(Beginning of Data for processing)
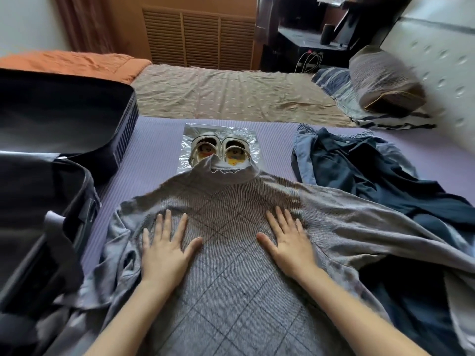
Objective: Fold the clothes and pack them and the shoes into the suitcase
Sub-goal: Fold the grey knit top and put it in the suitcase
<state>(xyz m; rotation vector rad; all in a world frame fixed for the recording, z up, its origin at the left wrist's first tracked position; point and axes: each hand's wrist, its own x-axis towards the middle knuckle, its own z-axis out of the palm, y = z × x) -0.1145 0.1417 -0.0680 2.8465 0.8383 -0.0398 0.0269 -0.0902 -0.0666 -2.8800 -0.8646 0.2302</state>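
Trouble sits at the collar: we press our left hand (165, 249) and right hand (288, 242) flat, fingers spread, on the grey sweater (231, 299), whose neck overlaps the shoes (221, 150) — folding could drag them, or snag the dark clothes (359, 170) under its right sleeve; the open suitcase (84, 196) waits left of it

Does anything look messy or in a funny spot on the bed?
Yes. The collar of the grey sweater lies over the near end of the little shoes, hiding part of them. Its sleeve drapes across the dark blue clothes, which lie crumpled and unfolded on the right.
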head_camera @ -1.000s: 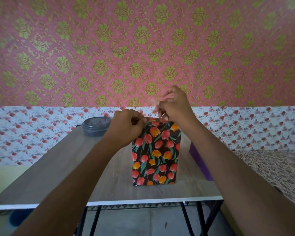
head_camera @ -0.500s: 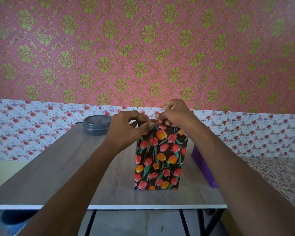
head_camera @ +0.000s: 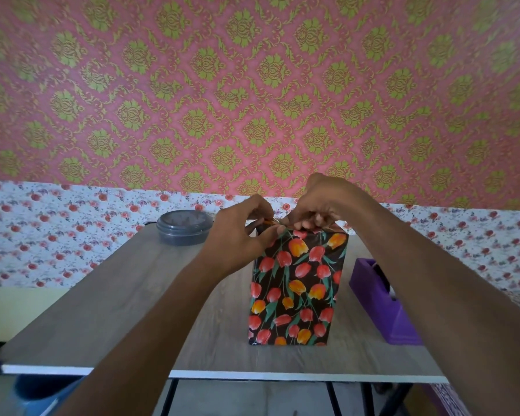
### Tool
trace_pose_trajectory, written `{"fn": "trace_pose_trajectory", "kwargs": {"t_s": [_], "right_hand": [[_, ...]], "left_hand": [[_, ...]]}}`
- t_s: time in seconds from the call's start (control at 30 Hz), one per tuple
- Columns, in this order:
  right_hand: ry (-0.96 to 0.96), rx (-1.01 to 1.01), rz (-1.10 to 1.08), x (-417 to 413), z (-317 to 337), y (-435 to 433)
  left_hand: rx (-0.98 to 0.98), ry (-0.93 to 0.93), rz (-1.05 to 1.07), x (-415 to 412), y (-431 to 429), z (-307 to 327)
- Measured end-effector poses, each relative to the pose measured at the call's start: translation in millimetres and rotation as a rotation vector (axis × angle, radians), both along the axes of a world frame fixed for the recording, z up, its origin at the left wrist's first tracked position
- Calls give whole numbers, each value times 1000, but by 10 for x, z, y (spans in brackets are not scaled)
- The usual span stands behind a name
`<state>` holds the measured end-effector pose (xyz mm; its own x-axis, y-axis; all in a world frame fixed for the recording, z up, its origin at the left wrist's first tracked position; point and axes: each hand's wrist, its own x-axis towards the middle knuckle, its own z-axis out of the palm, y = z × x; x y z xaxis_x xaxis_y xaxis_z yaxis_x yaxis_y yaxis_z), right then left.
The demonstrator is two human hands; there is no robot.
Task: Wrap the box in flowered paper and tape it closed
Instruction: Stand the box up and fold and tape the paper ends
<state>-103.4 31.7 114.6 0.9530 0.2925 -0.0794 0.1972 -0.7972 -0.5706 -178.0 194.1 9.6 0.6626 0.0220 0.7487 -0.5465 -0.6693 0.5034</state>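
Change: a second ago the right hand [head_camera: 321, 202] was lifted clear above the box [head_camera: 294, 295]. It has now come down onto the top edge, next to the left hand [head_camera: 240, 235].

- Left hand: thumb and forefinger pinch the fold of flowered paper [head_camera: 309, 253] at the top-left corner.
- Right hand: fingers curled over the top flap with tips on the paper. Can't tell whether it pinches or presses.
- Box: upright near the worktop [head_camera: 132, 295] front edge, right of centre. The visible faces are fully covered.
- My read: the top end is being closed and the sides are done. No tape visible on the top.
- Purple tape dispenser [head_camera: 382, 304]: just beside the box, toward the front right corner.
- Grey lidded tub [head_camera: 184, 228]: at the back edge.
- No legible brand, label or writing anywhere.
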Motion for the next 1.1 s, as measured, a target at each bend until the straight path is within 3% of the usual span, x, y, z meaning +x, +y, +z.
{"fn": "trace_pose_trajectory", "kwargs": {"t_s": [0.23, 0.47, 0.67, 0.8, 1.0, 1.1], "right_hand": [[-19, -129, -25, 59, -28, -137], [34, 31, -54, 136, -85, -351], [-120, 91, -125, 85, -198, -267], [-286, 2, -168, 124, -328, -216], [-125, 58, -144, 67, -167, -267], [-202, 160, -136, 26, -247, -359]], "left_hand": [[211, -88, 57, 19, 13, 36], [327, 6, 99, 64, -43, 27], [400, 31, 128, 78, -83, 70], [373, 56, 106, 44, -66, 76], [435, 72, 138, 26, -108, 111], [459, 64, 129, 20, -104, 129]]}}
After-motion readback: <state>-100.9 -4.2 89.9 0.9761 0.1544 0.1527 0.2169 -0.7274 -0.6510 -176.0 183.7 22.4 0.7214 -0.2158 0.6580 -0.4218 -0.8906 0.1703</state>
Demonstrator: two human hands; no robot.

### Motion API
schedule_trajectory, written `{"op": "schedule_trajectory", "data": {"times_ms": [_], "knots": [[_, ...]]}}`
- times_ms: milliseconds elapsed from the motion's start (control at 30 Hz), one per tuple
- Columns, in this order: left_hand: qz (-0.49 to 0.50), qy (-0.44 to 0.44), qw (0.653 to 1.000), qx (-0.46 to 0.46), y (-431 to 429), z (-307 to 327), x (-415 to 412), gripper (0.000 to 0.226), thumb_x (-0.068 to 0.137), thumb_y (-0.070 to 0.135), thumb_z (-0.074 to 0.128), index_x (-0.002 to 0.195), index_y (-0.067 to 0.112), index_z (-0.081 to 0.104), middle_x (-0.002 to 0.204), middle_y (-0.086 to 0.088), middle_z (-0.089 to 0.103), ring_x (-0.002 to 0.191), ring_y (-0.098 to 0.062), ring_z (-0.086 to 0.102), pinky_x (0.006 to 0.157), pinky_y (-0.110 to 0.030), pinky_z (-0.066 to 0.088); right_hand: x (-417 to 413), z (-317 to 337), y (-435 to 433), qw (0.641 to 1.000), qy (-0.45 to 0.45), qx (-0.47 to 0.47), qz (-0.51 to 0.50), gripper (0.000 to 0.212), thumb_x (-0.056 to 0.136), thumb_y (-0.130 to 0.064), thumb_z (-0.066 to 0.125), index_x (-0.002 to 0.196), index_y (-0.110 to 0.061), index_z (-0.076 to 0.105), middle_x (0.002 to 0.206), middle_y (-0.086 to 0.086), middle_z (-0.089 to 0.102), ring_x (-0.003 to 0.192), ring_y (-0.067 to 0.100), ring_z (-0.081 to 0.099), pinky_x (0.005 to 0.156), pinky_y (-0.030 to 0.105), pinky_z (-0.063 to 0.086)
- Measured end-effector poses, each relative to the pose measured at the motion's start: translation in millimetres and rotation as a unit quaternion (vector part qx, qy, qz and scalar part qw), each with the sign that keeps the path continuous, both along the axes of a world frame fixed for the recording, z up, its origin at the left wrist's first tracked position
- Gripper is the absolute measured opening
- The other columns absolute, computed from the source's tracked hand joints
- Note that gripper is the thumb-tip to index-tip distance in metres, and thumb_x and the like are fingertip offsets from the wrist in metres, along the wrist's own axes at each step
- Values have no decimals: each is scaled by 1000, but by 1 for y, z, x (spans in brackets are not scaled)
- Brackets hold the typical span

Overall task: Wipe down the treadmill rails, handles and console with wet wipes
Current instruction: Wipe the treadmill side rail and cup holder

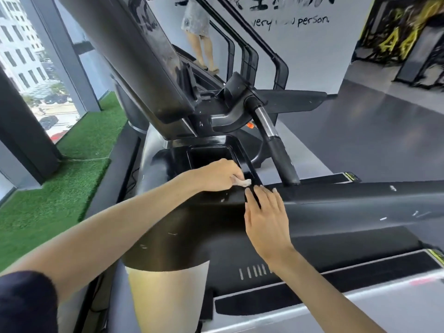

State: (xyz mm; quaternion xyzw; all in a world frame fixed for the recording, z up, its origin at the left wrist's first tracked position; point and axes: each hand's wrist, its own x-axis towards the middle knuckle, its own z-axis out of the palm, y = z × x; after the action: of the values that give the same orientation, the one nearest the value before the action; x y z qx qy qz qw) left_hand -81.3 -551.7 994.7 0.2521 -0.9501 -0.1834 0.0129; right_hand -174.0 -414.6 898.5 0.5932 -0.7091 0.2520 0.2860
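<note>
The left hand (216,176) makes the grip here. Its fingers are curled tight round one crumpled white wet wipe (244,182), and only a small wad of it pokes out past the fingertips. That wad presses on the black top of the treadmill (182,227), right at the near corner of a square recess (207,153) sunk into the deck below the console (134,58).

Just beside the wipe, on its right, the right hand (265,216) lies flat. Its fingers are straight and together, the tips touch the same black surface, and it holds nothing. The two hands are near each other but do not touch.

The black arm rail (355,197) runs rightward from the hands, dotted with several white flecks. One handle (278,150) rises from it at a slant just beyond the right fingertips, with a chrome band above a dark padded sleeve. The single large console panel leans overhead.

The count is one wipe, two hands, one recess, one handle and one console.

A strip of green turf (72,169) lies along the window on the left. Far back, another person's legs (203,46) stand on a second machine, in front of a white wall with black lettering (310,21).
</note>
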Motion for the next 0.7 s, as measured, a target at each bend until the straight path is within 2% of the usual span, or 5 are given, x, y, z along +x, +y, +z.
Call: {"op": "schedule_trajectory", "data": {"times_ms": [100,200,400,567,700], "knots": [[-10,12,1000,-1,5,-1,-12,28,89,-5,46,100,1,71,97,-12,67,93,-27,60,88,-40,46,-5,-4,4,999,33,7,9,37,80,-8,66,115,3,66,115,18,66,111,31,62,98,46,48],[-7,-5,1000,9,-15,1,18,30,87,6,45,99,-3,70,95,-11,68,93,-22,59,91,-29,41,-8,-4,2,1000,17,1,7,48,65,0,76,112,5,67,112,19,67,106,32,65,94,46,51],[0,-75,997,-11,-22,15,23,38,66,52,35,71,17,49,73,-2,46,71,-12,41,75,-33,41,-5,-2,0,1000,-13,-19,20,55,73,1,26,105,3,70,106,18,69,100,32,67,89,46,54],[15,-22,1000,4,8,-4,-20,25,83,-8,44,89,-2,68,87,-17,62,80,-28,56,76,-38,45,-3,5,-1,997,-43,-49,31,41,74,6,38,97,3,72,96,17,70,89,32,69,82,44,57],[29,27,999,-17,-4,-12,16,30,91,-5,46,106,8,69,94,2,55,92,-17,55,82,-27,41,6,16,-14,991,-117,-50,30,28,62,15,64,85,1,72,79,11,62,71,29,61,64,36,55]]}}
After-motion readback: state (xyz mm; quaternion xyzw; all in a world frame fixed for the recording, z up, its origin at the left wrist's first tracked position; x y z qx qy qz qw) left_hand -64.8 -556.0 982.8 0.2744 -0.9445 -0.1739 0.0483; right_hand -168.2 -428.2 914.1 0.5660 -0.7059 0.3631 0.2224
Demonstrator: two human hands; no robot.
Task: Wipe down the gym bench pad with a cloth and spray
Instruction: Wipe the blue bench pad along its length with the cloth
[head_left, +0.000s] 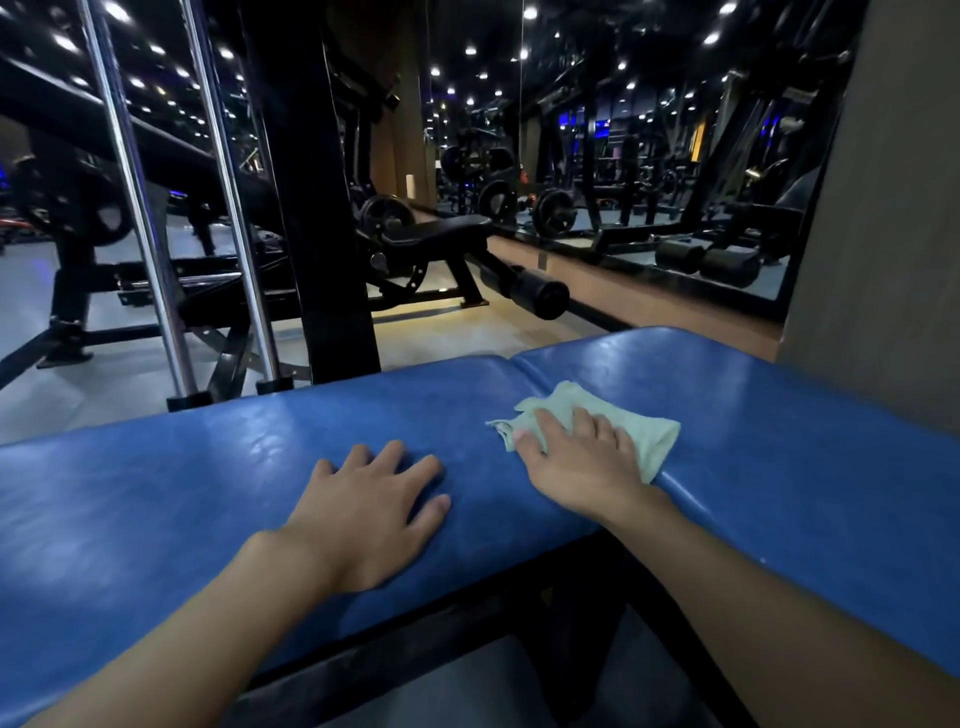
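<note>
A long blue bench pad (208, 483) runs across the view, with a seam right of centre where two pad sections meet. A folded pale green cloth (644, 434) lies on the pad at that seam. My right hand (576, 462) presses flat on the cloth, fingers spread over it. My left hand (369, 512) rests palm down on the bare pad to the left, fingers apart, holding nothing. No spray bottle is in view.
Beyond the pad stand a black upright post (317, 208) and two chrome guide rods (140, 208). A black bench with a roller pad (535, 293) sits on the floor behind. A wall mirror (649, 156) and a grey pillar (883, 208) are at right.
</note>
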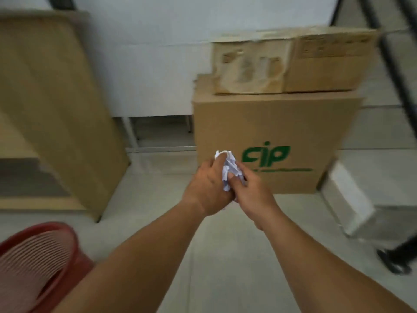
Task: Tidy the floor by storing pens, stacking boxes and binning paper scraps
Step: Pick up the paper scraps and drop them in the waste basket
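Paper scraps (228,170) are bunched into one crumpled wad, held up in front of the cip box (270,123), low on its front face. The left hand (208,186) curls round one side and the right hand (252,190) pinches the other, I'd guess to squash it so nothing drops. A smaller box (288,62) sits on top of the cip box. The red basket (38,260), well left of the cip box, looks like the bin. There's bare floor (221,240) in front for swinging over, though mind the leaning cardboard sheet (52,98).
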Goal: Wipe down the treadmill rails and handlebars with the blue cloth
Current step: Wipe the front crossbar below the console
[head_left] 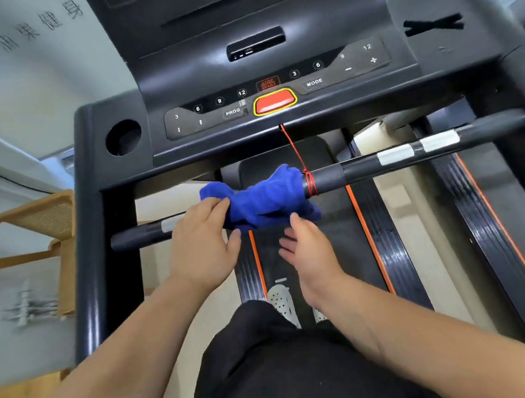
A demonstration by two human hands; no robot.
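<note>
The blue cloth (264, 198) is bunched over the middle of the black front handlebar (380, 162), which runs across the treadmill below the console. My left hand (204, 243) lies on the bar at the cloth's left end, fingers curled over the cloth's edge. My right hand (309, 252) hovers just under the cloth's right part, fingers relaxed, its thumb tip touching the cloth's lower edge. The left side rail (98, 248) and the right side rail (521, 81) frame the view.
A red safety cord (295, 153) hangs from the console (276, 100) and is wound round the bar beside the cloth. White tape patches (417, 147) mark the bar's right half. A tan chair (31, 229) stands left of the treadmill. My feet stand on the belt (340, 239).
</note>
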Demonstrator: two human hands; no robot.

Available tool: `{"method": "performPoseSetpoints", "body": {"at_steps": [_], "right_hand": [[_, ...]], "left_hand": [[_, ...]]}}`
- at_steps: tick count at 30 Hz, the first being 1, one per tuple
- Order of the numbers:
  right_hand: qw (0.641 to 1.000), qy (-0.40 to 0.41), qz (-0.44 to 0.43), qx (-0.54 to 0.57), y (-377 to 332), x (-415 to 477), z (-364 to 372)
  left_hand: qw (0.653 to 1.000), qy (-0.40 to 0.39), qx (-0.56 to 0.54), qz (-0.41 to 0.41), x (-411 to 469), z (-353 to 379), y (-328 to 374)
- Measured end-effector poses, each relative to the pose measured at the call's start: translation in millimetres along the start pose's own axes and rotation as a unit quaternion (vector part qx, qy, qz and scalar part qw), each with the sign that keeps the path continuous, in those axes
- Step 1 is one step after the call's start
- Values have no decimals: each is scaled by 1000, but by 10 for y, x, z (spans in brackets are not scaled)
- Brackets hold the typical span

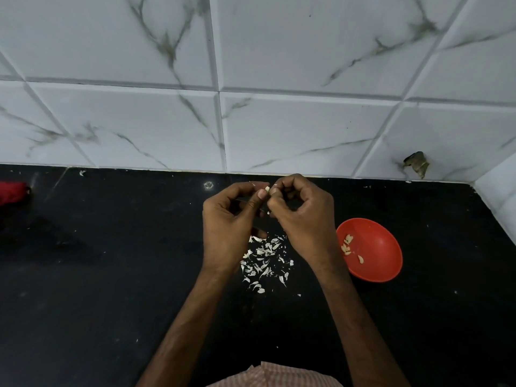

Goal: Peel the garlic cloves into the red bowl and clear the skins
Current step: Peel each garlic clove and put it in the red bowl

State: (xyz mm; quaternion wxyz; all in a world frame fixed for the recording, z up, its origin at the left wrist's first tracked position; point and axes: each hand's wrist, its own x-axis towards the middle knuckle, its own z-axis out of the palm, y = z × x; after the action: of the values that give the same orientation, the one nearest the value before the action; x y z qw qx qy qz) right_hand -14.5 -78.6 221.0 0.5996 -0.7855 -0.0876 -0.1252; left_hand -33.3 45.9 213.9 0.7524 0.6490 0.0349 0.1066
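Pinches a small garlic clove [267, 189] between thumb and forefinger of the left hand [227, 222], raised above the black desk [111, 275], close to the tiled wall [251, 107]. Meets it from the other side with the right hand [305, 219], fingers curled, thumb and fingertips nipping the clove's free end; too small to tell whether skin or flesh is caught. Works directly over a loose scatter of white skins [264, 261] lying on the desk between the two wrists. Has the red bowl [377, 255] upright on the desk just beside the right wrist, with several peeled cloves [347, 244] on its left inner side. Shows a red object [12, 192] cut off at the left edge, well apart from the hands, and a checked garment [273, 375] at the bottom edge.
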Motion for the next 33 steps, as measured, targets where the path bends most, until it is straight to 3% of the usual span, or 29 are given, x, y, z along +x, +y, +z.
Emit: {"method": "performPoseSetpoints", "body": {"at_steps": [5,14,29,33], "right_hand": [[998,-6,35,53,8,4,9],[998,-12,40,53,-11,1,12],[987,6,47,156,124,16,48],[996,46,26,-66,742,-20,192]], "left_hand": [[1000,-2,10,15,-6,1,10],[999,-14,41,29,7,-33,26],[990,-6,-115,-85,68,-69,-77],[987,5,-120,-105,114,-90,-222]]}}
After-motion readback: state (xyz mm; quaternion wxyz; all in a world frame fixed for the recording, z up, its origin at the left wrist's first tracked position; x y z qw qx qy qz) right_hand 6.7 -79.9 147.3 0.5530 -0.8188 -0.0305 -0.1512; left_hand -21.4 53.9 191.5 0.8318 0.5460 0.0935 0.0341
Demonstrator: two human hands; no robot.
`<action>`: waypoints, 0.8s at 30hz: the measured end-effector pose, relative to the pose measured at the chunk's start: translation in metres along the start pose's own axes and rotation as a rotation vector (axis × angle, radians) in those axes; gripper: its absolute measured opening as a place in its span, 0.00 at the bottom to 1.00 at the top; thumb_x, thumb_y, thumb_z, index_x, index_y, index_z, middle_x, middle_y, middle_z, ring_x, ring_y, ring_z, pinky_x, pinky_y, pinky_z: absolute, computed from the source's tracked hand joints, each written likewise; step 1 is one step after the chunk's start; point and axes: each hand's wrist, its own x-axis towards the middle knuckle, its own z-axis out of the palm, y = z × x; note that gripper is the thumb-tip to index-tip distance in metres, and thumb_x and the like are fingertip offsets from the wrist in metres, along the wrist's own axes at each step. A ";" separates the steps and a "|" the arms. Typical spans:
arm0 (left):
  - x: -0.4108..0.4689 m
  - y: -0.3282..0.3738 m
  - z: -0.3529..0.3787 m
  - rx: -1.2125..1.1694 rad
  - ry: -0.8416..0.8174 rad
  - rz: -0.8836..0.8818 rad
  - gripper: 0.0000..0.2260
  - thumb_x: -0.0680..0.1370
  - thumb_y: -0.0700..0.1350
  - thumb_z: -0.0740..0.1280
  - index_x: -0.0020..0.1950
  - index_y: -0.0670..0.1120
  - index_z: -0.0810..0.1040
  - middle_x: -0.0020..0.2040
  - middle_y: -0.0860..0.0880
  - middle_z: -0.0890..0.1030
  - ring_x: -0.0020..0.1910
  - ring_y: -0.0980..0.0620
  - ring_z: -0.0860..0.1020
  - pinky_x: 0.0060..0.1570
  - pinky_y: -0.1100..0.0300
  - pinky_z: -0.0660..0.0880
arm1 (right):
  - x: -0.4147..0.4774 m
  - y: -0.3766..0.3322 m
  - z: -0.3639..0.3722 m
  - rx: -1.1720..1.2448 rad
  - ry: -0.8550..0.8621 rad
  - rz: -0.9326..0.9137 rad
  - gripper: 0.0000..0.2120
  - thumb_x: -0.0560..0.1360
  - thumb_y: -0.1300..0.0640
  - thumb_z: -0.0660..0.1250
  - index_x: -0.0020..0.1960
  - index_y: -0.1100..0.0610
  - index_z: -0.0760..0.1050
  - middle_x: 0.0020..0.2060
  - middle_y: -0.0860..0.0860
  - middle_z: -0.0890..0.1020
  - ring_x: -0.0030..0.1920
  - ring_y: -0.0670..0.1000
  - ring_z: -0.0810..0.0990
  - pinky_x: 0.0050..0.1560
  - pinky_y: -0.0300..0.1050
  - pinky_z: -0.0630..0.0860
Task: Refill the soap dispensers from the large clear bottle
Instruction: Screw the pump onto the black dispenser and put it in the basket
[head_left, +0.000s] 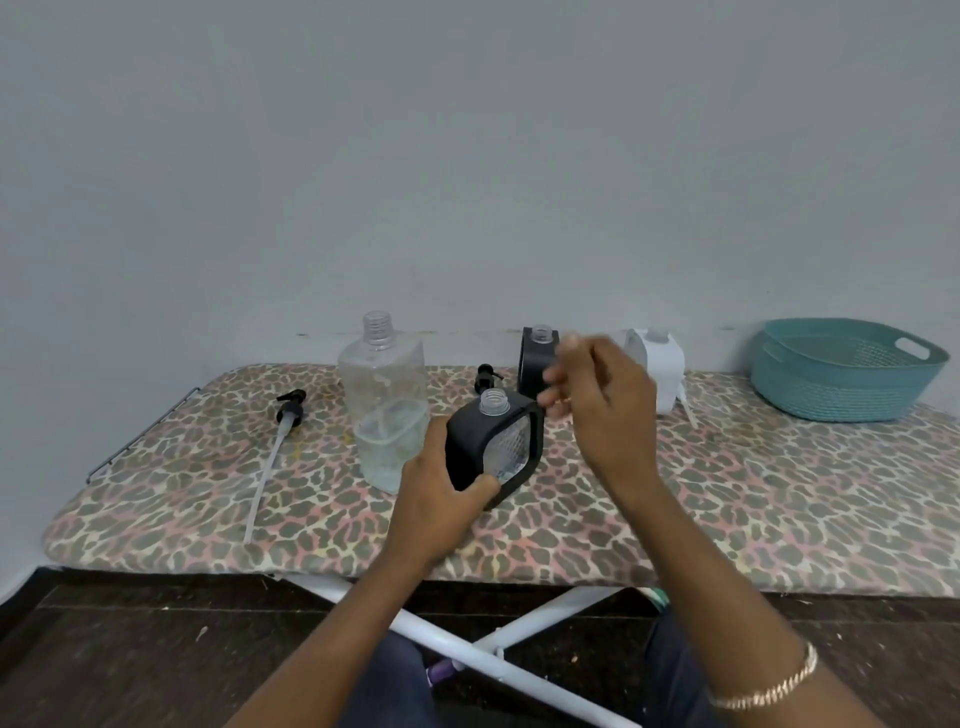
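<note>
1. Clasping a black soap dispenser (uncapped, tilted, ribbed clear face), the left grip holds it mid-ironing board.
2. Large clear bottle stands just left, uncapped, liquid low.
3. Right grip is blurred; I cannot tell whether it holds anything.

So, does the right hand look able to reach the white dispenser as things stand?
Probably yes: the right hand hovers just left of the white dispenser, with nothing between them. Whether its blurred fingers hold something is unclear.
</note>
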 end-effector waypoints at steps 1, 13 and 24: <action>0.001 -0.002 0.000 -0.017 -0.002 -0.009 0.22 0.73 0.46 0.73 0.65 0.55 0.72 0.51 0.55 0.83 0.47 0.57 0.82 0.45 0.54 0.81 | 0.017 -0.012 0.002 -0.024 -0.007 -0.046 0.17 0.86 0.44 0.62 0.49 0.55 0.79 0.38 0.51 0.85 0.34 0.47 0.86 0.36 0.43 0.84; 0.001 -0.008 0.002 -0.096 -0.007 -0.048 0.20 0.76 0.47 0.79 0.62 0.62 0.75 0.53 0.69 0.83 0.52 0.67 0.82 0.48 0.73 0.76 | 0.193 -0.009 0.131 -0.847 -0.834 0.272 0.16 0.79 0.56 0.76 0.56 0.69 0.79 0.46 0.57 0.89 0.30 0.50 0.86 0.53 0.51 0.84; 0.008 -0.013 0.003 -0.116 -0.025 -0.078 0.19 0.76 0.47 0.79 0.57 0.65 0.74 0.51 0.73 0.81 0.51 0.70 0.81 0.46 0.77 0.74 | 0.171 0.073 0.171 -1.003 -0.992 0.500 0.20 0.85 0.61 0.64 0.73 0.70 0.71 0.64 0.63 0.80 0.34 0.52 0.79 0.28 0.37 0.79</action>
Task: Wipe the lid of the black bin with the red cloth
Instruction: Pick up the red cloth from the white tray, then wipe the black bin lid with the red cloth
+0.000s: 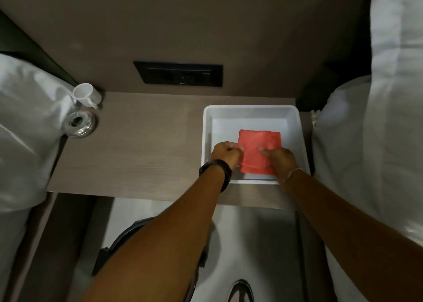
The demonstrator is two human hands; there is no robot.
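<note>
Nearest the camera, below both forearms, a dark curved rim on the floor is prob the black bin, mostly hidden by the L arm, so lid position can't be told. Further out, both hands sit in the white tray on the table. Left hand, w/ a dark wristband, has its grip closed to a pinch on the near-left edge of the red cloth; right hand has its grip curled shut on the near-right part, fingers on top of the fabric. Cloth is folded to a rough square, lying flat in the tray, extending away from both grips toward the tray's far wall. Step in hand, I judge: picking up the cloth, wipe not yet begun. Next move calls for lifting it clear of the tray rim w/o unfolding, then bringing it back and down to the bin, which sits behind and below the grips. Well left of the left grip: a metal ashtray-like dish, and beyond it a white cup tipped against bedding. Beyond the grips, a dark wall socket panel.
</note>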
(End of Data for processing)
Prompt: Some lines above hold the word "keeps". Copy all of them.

Solved exercise:
- Measured end-effector poses, each relative to the pose measured at the motion's start: translation in millimetres and rotation as a unit quaternion (vector part qx, qy, qz and scalar part qw), each with the sign that keeps the path continuous, both along the axes of a world frame fixed for the recording, z up, its origin at the left wrist's first tracked position
- Measured end-effector poses, each relative to the pose measured at the call's start: translation in millimetres along the start pose's own axes and rotation as a unit quaternion (vector part qx, qy, qz and scalar part qw), each with the sign that keeps the path continuous, in those axes

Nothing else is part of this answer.